What is needed: Restate the listing in full, keeping every word as it is.

+ + + +

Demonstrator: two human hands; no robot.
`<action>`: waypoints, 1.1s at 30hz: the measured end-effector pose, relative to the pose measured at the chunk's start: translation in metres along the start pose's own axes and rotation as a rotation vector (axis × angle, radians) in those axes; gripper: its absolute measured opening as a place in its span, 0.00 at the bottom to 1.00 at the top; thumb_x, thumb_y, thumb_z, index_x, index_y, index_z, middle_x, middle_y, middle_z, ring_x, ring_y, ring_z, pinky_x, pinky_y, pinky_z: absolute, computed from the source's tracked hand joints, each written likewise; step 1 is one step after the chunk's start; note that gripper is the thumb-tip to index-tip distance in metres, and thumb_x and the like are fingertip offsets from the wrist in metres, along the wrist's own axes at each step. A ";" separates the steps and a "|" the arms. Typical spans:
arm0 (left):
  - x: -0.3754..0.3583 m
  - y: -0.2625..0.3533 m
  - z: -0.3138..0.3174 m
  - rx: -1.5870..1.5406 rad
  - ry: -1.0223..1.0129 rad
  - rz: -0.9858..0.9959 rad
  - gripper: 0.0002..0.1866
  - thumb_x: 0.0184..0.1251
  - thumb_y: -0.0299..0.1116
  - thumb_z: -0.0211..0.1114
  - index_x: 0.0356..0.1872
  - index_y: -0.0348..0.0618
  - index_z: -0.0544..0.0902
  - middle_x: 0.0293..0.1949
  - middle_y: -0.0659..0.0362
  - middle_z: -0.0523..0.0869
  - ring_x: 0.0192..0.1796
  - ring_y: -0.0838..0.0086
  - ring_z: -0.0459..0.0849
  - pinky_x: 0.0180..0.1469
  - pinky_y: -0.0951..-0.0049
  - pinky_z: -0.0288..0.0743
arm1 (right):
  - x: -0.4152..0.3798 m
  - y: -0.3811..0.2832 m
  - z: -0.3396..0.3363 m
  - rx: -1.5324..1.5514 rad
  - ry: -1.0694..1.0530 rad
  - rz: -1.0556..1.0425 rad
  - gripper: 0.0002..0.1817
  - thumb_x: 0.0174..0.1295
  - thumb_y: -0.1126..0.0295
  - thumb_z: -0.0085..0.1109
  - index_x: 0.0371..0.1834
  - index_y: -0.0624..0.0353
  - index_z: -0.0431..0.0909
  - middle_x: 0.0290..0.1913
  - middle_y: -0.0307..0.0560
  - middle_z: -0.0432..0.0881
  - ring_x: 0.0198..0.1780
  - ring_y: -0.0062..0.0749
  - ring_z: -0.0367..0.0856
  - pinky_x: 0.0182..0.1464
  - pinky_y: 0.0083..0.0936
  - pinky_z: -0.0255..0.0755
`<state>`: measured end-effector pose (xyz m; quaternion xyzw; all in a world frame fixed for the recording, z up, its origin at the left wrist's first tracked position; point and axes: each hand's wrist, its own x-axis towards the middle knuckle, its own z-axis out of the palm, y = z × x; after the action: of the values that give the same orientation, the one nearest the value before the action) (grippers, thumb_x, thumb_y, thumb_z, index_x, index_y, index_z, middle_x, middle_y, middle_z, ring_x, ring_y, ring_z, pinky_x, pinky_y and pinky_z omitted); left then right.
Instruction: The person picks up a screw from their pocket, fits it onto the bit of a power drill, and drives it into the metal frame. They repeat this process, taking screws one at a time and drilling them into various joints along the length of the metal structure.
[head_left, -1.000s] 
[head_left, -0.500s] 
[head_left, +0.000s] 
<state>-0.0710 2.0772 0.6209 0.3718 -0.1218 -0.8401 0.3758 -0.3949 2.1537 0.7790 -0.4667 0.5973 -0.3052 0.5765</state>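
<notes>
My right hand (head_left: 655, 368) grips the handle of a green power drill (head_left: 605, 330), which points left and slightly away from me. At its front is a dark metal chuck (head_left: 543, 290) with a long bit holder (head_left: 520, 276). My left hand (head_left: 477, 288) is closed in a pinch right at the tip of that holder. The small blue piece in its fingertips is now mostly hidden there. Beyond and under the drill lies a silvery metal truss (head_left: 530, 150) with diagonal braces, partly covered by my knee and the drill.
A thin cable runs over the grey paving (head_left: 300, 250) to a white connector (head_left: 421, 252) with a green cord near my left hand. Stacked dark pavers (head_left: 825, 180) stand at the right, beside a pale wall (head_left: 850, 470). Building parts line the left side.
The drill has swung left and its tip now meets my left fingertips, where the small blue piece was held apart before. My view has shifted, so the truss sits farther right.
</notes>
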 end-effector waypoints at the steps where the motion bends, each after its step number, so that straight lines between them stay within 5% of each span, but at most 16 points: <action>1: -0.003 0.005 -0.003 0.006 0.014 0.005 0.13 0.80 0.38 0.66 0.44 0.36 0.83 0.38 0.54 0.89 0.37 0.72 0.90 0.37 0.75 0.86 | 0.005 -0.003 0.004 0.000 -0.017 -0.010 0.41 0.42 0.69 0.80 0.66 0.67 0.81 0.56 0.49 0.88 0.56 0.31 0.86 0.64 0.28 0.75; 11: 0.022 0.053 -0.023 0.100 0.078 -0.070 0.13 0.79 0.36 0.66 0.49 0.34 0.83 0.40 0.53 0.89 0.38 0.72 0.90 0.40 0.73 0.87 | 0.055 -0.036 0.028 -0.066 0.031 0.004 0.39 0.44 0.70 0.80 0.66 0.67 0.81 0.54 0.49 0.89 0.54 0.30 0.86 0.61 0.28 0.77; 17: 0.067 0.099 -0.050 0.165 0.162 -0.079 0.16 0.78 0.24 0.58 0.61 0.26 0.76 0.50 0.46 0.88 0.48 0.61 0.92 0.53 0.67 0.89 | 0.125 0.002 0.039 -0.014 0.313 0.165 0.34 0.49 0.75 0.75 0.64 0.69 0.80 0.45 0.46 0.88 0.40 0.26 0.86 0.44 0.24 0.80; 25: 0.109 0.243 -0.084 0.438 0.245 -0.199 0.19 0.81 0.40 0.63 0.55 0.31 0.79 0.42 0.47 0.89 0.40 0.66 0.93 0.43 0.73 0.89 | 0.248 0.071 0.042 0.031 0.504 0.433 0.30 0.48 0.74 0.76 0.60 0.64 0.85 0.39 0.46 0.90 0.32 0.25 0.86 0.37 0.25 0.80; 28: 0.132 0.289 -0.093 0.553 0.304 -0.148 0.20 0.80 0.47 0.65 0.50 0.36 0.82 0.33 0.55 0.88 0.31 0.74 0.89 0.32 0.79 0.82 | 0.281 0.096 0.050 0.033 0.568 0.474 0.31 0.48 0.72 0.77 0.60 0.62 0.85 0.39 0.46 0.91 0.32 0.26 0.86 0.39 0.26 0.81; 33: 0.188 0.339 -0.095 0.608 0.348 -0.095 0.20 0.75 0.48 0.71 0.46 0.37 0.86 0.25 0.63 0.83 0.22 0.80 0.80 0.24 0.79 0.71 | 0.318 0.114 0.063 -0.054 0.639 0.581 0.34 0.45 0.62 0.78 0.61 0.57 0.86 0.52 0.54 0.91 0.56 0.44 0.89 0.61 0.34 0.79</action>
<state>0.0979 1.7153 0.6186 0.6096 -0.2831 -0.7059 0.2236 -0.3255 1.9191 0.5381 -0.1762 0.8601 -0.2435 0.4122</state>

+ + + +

Result of this task:
Demonstrator: two human hands; no robot.
`<action>`: waypoints, 1.1s at 30hz: the measured end-effector pose, relative to the pose measured at the chunk's start: translation in metres along the start pose's own axes and rotation as a rotation vector (axis × angle, radians) in those axes; gripper: its absolute measured opening as a place in its span, 0.00 at the bottom to 1.00 at the top; thumb_x, thumb_y, thumb_z, index_x, index_y, index_z, middle_x, middle_y, middle_z, ring_x, ring_y, ring_z, pinky_x, pinky_y, pinky_z: absolute, computed from the source's tracked hand joints, each written likewise; step 1 is one step after the chunk's start; note that gripper is the thumb-tip to index-tip distance in metres, and thumb_x and the like are fingertip offsets from the wrist in metres, along the wrist's own axes at each step. A ";" separates the steps and a "|" the arms. Typical spans:
arm0 (left):
  - x: -0.3754..0.3583 m
  - y: -0.2625..0.3533 m
  - z: -0.3138..0.3174 m
  - rx: -1.5870..1.5406 rad
  - ry: -1.0223..1.0129 rad
  - rz: -0.9858..0.9959 rad
  - gripper: 0.0002..0.1866
  - thumb_x: 0.0184..0.1251
  - thumb_y: -0.0299..0.1116
  - thumb_z: -0.0211..0.1114
  - index_x: 0.0356..0.1872
  - index_y: -0.0348..0.0618
  - index_z: -0.0544..0.0902
  - middle_x: 0.0293..0.1949
  - middle_y: -0.0659..0.0362
  - middle_z: -0.0523..0.0869
  - ring_x: 0.0192..0.1796
  - ring_y: -0.0838..0.0086
  - ring_z: -0.0459..0.0849
  - pinky_x: 0.0180..0.1469
  - pinky_y: -0.0951..-0.0049
  - pinky_z: -0.0288..0.0743
arm1 (right):
  - x: -0.4152..0.3798 m
  - y: -0.3811..0.2832 m
  - z: -0.3396..0.3363 m
  - rx: -1.5324..1.5514 rad
  - ry: -1.0694..1.0530 rad
  - rz: -1.0556..1.0425 rad
  - gripper: 0.0002..0.1817
  - thumb_x: 0.0174..0.1295
  - thumb_y: -0.1126..0.0295
  - thumb_z: -0.0085..0.1109
  - index_x: 0.0371..0.1834
  - index_y: -0.0624..0.0353
  - index_z: -0.0431..0.0909
  - middle_x: 0.0290..0.1913
  - middle_y: -0.0307..0.0560
  - middle_z: -0.0432..0.0881
  - ring_x: 0.0198..0.1780
  - ring_y: -0.0062..0.0749
  - ring_z: -0.0367..0.0856
  - pinky_x: 0.0182..0.1464
  - pinky_y: 0.0083..0.0936
  - pinky_z: -0.0255..0.0755
`<state>`: measured end-effector pose (xyz m; quaternion xyzw; all in a world frame fixed for the recording, z up, its origin at the left wrist's first tracked position; point and axes: each hand's wrist, its own x-axis towards the middle knuckle, its own z-axis out of the palm, y = z × x; after the action: of the values that give the same orientation, the one nearest the value before the action) (grippers, thumb_x, thumb_y, thumb_z, index_x, index_y, index_z, middle_x, middle_y, middle_z, ring_x, ring_y, ring_z, pinky_x, pinky_y and pinky_z omitted); left then right.
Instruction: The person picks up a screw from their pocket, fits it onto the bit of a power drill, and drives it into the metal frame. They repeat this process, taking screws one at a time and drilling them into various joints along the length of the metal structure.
[head_left, -1.000s] 
[head_left, -0.500s] 
[head_left, +0.000s] 
<state>-0.0710 2.0772 0.6209 0.3718 -0.1218 -0.8401 0.3758 -0.3949 2.1537 0.7790 -0.4667 0.5973 -0.3052 0.5765</state>
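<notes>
My right hand (head_left: 655, 368) grips the handle of a green power drill (head_left: 605, 330), which points left and slightly away from me. At its front is a dark metal chuck (head_left: 543, 290) with a long bit holder (head_left: 520, 276). My left hand (head_left: 477, 288) is closed in a pinch right at the tip of that holder. The small blue piece in its fingertips is now mostly hidden there. Beyond and under the drill lies a silvery metal truss (head_left: 530, 150) with diagonal braces, partly covered by my knee and the drill.
A thin cable runs over the grey paving (head_left: 300, 250) to a white connector (head_left: 421, 252) with a green cord near my left hand. Stacked dark pavers (head_left: 825, 180) stand at the right, beside a pale wall (head_left: 850, 470). Building parts line the left side.
The drill has swung left and its tip now meets my left fingertips, where the small blue piece was held apart before. My view has shifted, so the truss sits farther right.
</notes>
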 end-effector waypoints at the steps where the motion bends, each after its step number, so that straight lines between them stay within 5% of each span, but at most 16 points: <action>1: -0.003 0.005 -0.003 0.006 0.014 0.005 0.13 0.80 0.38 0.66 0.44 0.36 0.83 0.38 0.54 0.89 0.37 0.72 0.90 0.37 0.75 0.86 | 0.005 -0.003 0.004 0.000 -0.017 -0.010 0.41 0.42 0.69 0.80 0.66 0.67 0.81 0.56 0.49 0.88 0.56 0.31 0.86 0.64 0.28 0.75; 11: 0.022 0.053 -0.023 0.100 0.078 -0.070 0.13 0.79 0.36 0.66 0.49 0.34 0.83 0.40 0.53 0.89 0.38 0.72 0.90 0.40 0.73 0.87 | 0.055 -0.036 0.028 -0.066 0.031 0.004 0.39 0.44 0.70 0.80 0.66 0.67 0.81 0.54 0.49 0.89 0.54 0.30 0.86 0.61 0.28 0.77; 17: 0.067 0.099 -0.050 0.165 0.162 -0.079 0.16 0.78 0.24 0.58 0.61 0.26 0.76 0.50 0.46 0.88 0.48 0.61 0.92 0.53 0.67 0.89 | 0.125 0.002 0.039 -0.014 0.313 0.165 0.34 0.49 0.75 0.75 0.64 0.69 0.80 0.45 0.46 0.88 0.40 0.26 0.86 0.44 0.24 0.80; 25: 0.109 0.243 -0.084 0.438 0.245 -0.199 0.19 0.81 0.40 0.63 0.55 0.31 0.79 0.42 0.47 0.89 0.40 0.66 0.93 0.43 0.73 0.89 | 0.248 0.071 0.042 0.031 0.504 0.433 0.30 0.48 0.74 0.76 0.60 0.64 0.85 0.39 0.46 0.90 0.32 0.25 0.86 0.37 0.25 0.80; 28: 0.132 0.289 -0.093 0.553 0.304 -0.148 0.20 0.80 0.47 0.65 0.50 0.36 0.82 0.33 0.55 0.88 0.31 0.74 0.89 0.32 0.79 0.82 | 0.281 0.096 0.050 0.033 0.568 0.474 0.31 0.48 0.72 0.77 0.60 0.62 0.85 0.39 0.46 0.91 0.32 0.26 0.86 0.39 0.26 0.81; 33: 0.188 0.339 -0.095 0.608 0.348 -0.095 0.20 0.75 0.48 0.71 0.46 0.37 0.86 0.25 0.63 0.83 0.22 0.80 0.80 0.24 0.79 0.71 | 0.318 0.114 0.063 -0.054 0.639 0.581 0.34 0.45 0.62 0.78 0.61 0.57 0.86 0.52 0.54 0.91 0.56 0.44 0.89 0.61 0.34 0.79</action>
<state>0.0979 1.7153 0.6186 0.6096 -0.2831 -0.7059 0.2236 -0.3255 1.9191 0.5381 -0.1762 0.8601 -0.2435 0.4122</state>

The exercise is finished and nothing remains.